EXERCISE INSTRUCTIONS: Please transcribe the data exactly, with nothing left out.

SUPPLIED INFORMATION:
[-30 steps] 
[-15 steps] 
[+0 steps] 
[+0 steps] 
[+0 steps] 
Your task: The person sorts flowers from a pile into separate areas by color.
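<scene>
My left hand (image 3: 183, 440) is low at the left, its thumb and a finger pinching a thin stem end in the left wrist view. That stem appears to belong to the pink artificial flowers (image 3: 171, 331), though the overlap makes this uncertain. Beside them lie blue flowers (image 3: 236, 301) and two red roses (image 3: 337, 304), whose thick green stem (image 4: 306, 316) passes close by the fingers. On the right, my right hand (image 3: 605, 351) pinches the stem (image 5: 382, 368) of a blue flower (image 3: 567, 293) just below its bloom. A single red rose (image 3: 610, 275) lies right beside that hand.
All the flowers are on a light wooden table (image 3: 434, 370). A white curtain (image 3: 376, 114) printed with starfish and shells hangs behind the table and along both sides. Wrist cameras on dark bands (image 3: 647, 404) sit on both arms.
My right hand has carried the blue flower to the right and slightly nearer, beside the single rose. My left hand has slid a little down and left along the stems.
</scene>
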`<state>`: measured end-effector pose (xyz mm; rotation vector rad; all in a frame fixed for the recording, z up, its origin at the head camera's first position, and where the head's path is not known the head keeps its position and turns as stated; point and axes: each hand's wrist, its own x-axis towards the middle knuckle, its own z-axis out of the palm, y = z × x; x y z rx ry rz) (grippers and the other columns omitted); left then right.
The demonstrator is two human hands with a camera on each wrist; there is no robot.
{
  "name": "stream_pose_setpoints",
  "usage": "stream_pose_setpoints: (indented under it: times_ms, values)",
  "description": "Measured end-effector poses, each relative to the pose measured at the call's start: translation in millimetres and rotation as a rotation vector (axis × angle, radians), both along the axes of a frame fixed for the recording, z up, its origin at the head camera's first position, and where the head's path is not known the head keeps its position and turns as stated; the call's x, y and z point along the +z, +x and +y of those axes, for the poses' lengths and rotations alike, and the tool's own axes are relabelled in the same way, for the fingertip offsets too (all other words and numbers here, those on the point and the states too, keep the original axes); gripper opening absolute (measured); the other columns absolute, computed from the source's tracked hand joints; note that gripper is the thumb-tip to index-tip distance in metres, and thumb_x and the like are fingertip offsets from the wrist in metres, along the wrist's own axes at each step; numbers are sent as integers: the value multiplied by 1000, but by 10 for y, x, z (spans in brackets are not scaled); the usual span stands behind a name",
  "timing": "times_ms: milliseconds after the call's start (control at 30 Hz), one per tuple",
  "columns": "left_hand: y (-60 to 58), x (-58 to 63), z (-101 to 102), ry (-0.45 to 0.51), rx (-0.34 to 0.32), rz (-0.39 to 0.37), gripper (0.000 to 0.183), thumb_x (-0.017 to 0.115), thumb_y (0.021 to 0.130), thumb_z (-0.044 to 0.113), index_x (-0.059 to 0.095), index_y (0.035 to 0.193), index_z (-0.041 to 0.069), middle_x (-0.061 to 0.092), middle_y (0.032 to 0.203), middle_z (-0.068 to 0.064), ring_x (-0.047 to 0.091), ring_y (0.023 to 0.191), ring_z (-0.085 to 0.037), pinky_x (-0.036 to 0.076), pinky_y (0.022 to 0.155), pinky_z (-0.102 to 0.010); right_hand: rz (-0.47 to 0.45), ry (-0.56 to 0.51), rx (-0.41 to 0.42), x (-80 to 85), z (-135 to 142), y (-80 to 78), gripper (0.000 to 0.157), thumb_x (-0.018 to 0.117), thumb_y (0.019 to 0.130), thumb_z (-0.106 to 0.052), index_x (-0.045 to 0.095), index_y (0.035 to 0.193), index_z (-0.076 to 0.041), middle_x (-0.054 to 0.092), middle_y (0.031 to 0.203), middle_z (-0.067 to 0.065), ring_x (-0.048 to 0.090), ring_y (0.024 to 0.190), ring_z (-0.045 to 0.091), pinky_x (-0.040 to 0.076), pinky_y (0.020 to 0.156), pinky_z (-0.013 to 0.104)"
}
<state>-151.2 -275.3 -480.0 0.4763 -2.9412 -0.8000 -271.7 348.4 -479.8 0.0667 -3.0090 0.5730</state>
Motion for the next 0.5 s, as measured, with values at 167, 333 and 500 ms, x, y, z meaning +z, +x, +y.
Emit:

TASK RESULT:
[-30 steps] 
[-15 steps] 
[+0 steps] 
[+0 steps] 
[+0 steps] 
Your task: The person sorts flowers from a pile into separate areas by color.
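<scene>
My left hand (image 3: 183, 440) is low at the left, its thumb and a finger pinching a thin stem end in the left wrist view. That stem appears to belong to the pink artificial flowers (image 3: 171, 331), though the overlap makes this uncertain. Beside them lie blue flowers (image 3: 236, 301) and two red roses (image 3: 337, 304), whose thick green stem (image 4: 306, 316) passes close by the fingers. On the right, my right hand (image 3: 605, 351) pinches the stem (image 5: 382, 368) of a blue flower (image 3: 567, 293) just below its bloom. A single red rose (image 3: 610, 275) lies right beside that hand.
All the flowers are on a light wooden table (image 3: 434, 370). A white curtain (image 3: 376, 114) printed with starfish and shells hangs behind the table and along both sides. Wrist cameras on dark bands (image 3: 647, 404) sit on both arms.
My right hand has carried the blue flower to the right and slightly nearer, beside the single rose. My left hand has slid a little down and left along the stems.
</scene>
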`<state>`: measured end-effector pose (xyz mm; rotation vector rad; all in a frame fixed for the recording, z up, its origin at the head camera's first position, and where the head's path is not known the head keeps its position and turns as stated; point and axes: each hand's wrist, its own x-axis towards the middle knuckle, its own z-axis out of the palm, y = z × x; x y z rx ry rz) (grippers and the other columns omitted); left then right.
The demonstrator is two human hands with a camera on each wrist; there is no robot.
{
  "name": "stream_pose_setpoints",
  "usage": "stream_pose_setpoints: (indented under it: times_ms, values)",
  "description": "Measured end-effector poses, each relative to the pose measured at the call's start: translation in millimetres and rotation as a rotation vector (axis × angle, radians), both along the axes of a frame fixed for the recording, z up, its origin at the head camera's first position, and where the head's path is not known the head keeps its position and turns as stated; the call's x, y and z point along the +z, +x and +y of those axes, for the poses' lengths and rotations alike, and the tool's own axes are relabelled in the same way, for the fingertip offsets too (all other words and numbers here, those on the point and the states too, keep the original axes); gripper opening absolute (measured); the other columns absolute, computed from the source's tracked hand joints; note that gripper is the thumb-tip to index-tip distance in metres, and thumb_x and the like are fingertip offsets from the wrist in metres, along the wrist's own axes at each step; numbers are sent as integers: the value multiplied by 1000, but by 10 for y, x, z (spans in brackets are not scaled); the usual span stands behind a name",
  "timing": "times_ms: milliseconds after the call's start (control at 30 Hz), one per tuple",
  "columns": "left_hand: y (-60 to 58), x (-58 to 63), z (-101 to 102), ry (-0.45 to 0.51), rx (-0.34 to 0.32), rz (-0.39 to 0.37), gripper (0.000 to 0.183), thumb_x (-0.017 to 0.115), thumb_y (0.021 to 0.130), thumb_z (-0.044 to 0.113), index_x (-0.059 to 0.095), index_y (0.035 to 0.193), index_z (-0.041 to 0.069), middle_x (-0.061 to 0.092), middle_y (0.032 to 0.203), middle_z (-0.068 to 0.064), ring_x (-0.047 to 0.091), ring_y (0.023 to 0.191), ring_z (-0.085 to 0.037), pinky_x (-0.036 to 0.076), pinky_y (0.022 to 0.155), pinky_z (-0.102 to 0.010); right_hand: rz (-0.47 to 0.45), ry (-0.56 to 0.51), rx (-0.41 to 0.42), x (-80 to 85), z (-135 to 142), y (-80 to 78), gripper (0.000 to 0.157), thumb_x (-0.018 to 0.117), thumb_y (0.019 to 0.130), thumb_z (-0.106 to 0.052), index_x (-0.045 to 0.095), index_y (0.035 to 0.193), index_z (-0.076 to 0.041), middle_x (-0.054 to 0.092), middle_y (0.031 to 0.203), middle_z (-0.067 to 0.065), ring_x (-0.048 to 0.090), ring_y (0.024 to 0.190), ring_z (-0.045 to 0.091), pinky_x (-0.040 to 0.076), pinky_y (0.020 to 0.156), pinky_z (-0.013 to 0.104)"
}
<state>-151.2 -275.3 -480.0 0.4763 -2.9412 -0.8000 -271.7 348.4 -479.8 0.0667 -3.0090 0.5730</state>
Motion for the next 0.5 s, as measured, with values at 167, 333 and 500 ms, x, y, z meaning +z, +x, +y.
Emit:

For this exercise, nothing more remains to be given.